From 00e8cdddc61697ae50209bdd0e03dfc83859bccb Mon Sep 17 00:00:00 2001
From: DesmonDay <908660116@qq.com>
Date: Fri, 22 Jul 2022 07:06:33 +0000
Subject: [PATCH 2/9] fix out_size eager bug

---
 paddle/phi/api/yaml/legacy_backward.yaml      |  2 +-
 .../phi/kernels/cpu/graph_send_recv_kernel.cc | 13 +++--
 .../phi/kernels/gpu/graph_send_recv_kernel.cu | 22 ++++----
 .../unittests/test_graph_send_recv_op.py      | 18 ++-----
 .../incubate/operators/graph_send_recv.py     | 52 +++++++++----------
 5 files changed, 47 insertions(+), 60 deletions(-)

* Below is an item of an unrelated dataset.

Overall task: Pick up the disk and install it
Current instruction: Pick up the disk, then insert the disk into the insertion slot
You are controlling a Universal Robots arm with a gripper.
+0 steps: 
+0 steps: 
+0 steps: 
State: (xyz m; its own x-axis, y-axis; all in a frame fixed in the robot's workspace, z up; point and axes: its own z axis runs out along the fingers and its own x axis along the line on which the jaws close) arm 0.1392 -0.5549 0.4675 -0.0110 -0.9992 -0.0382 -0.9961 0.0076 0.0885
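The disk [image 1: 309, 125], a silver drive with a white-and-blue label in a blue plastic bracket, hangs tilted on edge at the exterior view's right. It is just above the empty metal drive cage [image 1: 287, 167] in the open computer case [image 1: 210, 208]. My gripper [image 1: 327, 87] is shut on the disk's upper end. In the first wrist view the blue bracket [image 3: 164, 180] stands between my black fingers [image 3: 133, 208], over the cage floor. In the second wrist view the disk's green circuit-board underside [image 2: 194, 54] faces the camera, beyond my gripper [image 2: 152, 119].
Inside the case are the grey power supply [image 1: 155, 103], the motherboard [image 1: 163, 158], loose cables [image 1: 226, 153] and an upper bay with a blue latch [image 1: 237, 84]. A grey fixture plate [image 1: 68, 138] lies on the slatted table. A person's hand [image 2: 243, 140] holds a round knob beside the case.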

diff --git a/paddle/phi/api/yaml/legacy_backward.yaml b/paddle/phi/api/yaml/legacy_backward.yaml
index 21a6471f36760..6e32177f97e43 100644
--- a/paddle/phi/api/yaml/legacy_backward.yaml
+++ b/paddle/phi/api/yaml/legacy_backward.yaml
@@ -829,7 +829,7 @@
 
 - backward_api : graph_send_recv_grad
   forward : graph_send_recv (Tensor x, Tensor src_index, Tensor dst_index, str pool_type, IntArray out_size) -> Tensor(out), Tensor(dst_count)
-  args : (Tensor x, Tensor src_index, Tensor dst_index, Tensor out, Tensor dst_count, Tensor out_grad, str pool_type, IntArray out_size)
+  args : (Tensor x, Tensor src_index, Tensor dst_index, Tensor out, Tensor dst_count, Tensor out_grad, str pool_type)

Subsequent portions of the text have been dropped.